**Task prompt:** Write out the data below exactly as given, without any of its pictures.

═══ Supplied material ═══

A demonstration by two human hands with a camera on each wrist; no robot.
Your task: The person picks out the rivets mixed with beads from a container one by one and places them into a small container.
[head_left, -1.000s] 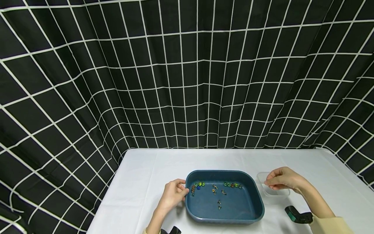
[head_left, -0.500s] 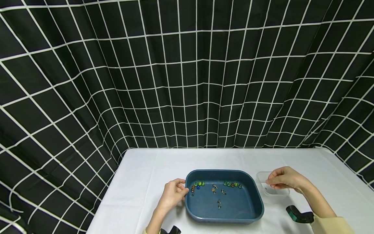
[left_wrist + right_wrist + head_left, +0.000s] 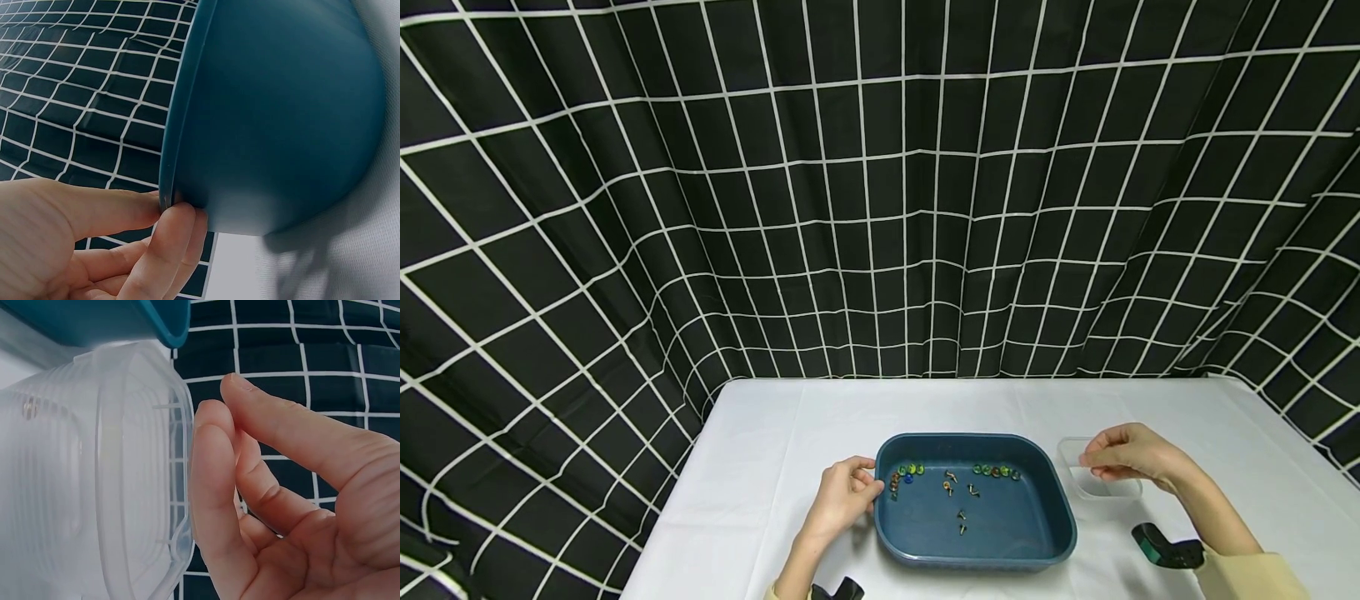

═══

**Response:**
A demonstration by two human hands with a camera on each wrist; no robot.
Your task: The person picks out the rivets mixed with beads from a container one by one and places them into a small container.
[head_left, -1.000s] 
[head_left, -0.500s] 
[left_wrist + right_wrist + head_left, +0.000s] 

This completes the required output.